April 17, 2013
A program aiming to increase involvement in middle school math classes at Albemarle County Public Schools is receiving national recognition.
M-Cubed has won the National School Board Association's Magna Award for its innovative method of advancing student learning. ACPS nabbed the top honor for schools with enrollment between 5,000 and 20,000, competing against more than 250 other programs from nearly 40 states.
M-Cubed, which stands for Men, Math and Mission, encourages young African-American males to take upper-level math classes. Select rising fifth, sixth, seventh and eight graders attend a two-week summer academy focused on pre-algebra and continue to receive support from adult mentors year round.
"You have a lot of students who come in with different attitudes about learning, but what I like about this program is we're able to look at how students are changing their attitudes towards learning," said Bernard Hairston, the executive director of community engagement for county schools.
Hairston says African-American males are under-represented when it comes to middle school math. In 2008, there was only one African-American male middle school student taking algebra.

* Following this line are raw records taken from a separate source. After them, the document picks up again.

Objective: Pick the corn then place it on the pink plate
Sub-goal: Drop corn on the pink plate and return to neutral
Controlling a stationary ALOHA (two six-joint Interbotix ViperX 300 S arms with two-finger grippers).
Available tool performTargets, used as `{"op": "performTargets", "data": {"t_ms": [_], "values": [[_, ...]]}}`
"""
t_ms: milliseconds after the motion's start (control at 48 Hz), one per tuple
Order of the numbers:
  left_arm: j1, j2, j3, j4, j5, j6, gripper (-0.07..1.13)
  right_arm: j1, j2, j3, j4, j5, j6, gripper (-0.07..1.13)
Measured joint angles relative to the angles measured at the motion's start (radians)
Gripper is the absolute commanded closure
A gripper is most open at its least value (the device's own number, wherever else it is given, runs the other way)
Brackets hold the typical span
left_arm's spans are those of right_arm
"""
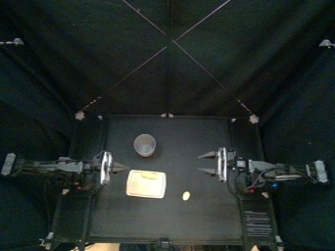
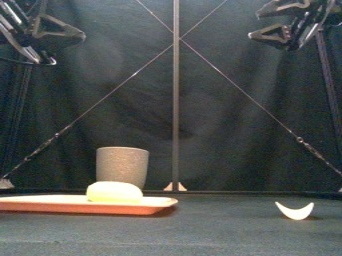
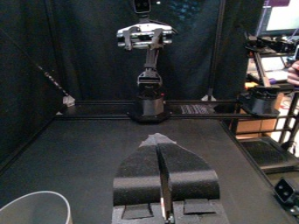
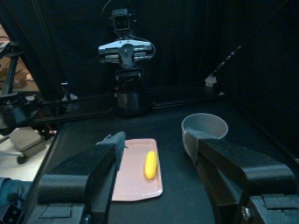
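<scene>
Pale crescent toy [image 2: 294, 210], stubby yellow corn [image 2: 114, 191] lying on pink tray [image 2: 27, 204], left fingers [image 3: 140, 168] together, right fingers [image 4: 87, 175] apart.

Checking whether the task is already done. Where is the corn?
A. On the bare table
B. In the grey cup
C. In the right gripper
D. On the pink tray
D: the corn lies flat on the pink tray, with no gripper touching it.
</scene>
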State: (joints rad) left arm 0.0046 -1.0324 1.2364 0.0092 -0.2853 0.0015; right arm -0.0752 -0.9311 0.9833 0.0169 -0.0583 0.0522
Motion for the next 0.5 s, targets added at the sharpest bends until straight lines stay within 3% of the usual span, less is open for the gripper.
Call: {"op": "performTargets", "data": {"t_ms": [500], "values": [[0.003, 0.0, 0.0, 0.002, 0.0, 0.002, 1.1, -0.008, -0.052, 0.077, -0.014, -0.072, 0.0, 0.14]]}}
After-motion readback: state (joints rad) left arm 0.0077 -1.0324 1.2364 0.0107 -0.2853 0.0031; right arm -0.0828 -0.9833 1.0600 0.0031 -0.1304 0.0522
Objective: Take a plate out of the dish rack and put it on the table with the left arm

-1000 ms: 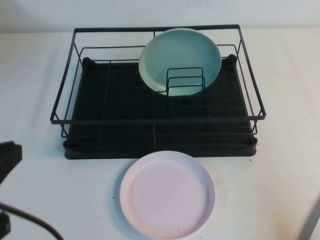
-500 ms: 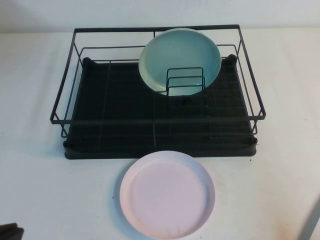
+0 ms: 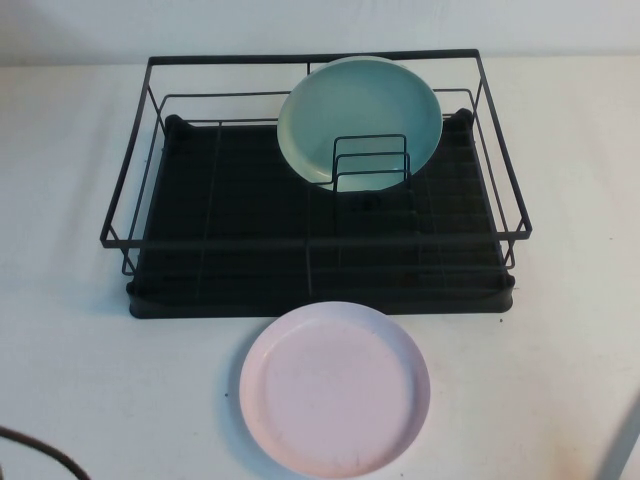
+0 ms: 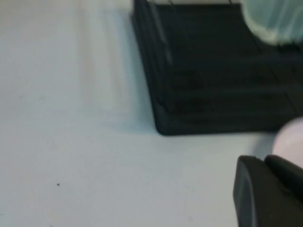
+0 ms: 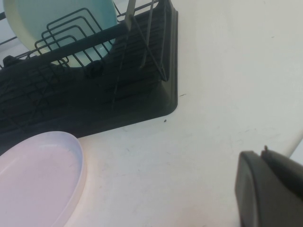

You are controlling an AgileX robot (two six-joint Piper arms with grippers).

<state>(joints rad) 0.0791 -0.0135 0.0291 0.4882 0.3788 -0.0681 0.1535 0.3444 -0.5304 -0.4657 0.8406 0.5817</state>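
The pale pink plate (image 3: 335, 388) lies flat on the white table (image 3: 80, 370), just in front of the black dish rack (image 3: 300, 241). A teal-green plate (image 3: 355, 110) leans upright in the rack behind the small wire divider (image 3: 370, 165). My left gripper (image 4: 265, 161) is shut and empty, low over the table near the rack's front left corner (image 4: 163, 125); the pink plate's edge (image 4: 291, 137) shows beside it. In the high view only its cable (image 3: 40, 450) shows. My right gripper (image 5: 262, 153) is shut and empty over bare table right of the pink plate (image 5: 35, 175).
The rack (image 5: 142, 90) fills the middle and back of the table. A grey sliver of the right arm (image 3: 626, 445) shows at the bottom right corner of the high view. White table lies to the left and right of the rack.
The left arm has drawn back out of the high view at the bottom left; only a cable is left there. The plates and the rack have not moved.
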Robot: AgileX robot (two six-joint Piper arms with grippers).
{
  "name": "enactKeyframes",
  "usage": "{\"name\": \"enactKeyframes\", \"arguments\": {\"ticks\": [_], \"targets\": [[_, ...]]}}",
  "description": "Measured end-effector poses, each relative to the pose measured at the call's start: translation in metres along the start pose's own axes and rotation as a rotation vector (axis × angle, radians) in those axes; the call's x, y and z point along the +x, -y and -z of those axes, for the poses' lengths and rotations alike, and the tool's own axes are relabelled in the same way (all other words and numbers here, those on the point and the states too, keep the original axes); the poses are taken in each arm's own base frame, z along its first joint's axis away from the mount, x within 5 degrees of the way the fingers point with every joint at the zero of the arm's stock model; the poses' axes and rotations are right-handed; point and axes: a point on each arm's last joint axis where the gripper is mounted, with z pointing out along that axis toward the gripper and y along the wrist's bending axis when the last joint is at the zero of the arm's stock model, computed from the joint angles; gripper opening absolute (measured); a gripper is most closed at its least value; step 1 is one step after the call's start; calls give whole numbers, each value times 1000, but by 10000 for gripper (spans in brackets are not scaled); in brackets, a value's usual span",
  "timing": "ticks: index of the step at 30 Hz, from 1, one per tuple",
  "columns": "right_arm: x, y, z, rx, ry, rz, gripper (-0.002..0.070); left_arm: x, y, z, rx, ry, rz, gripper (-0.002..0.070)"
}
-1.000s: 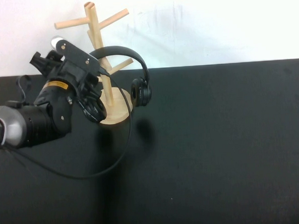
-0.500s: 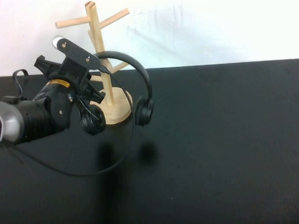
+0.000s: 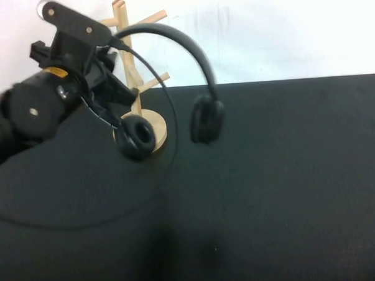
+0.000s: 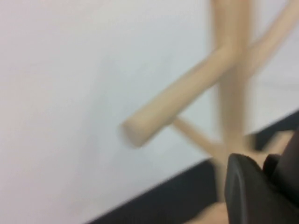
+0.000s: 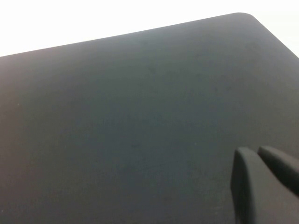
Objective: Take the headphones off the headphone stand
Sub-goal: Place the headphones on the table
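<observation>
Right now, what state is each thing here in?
headphones: lifted clear of the pegs, hanging from the left gripper.
headphone stand: upright, pegs bare.
left gripper: raised beside the stand, shut on the headband.
right gripper: low over bare black table, fingers together, holding nothing.

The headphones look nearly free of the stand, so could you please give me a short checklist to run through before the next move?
1. Grip: the left gripper, raised beside the stand's pole, is shut on the headphones at the headband. Ok.
2. Headband off the pegs: it arches above and beside the wooden stand, but whether it still touches a peg is unclear. Cannot tell.
3. Ear cups hanging free: one hangs in front of the stand's base, the other over the black table. Ok.
4. Stand upright: the pole is vertical. Ok.
5. Right gripper out of the way: it sits over bare table, fingers together. Ok.
</observation>
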Motion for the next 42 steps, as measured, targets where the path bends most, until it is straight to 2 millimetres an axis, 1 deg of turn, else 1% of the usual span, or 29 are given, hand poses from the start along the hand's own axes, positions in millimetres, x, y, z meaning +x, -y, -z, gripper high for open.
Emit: {"name": "enactKeyframes", "arguments": {"ticks": [3, 6, 8, 10, 12, 14, 16, 20, 23, 26, 30, 34, 35, 37, 40, 42], "targets": [[0, 0, 0, 0, 0, 0, -8, -16, 17, 28, 167, -34, 16, 32], [0, 0, 0, 0, 0, 0, -8, -19, 41, 49, 377, -134, 35, 32], [0, 0, 0, 0, 0, 0, -8, -15, 55, 56, 481, -216, 61, 32], [0, 0, 0, 0, 0, 0, -8, -6, 68, 54, 552, -306, 73, 32], [0, 0, 0, 0, 0, 0, -8, 4, 79, 47, 576, -379, 71, 32], [0, 0, 0, 0, 0, 0, -8, 19, 88, 32, 580, -458, 56, 32], [0, 0, 0, 0, 0, 0, -8, 35, 97, 13, 577, -540, 50, 32], [0, 0, 0, 0, 0, 0, -8, 60, 111, -27, 552, -671, 55, 32], [0, 0, 0, 0, 0, 0, -8, 68, 118, -54, 541, -748, 59, 32], [0, 0, 0, 0, 0, 0, -8, 75, 124, -75, 531, -832, 60, 32], [0, 0, 0, 0, 0, 0, -8, 80, 124, -93, 472, -924, 66, 32], [0, 0, 0, 0, 0, 0, -8, 88, 124, -99, 429, -965, 51, 43], [0, 0, 0, 0, 0, 0, -8, 90, 124, -100, 430, -977, 45, 60], [0, 0, 0, 0, 0, 0, -8, 92, 125, -99, 431, -993, 40, 120], [0, 0, 0, 0, 0, 0, -8, 92, 125, -99, 431, -994, 40, 256], [0, 0, 0, 0, 0, 0, -8, 91, 124, -100, 426, -991, 25, 333]]}}
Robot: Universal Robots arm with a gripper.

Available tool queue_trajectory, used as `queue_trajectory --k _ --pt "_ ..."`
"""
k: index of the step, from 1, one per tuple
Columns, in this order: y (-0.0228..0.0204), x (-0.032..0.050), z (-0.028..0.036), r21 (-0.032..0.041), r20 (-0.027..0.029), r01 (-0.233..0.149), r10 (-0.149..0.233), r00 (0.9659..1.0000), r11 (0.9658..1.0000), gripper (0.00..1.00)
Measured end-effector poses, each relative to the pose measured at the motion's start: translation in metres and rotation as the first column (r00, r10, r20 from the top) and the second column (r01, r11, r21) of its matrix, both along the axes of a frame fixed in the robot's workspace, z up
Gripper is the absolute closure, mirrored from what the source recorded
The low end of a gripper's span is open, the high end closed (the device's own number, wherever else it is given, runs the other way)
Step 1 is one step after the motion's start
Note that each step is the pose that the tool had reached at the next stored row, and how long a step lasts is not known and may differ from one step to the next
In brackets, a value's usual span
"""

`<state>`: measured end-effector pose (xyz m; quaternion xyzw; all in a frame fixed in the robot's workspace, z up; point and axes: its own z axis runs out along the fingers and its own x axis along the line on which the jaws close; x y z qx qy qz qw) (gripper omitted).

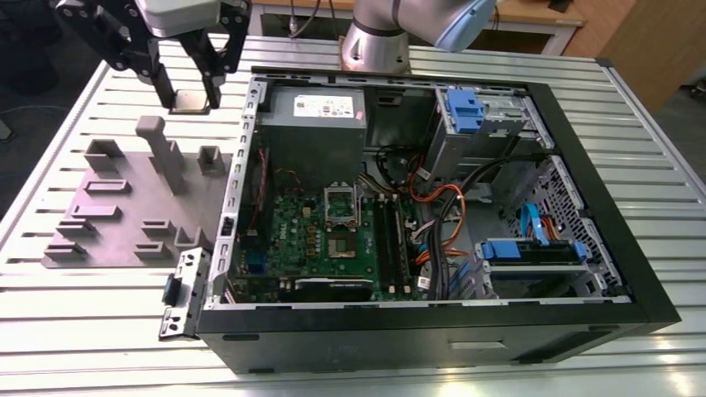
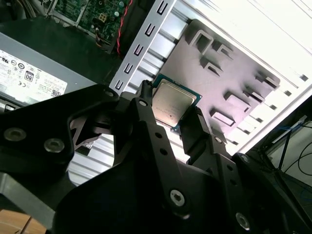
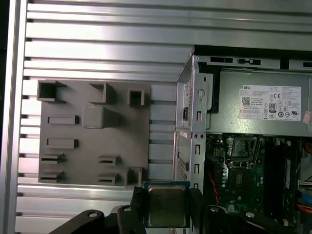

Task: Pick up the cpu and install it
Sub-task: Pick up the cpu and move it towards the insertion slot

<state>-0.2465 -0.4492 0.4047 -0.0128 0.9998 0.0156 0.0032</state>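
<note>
The cpu (image 1: 191, 102) is a small square chip with a silvery top and a green-edged rim. It hangs above the slatted table, between the grey fixture plate (image 1: 121, 207) and the open computer case (image 1: 441, 335), near the case's back corner on the exterior view's left. My gripper (image 1: 191, 99) is shut on it, one black finger on each side. Both wrist views show the cpu (image 2: 173, 102) (image 3: 166, 204) clamped between the fingers (image 2: 146, 112) (image 3: 196, 207). The motherboard's socket (image 1: 340, 203) (image 3: 242, 148) lies open inside the case with its frame raised.
A grey power supply (image 1: 314, 112) (image 3: 263, 105) sits at the back of the case, beside the socket. The fixture plate (image 3: 92, 131) carries several raised holders and one tall post (image 1: 165, 153). Cables and blue drive bays (image 1: 530, 248) fill the case's far side.
</note>
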Motion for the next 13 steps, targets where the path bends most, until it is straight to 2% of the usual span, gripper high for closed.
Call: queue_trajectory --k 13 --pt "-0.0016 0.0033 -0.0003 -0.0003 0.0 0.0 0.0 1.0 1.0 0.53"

"Since then, they've had about 60 students -- African American boys -- become a part of the higher math classes, which I think is really important important for not only the boys individually but for the future of our community as well," said parent Sharon Millner.
Millner's son, Kai, was a member of M-Cubed's first class of students.
"The sky is the limit as far as what he wants to do as long as he puts in hard work and effort," said Millner. "I think Kai can do whatever he wants to do and be whatever he wants to be, and a program like that really helps foster that as well."
The program has already helped pinpoint a potential career path for Sutherland Middle School student Alex Beverly. Beverly became involved in M-Cubed two years ago. Today, he's enrolled in an honors math class and has plans of becoming an architect.
"It definitely makes you want to work harder to show that you can do anything that you set your mind to," Beverly said of the program.
Hairston says the program is not only inspiring students to acquire important skills but also to give back.
"We have a seventh grader who has already declared that he wants to be a math teacher. We have University of Virginia students who are part of our summer academy who are interested in teaching in Albemarle County Public Schools because of this," he said.
A future goal is to expand the program into other counties. Hairston estimates the program would cost roughly $250,000 a year, but says support from the 100 Black Men of Central Virginia, State Farm and the University of Virginia help make it possible.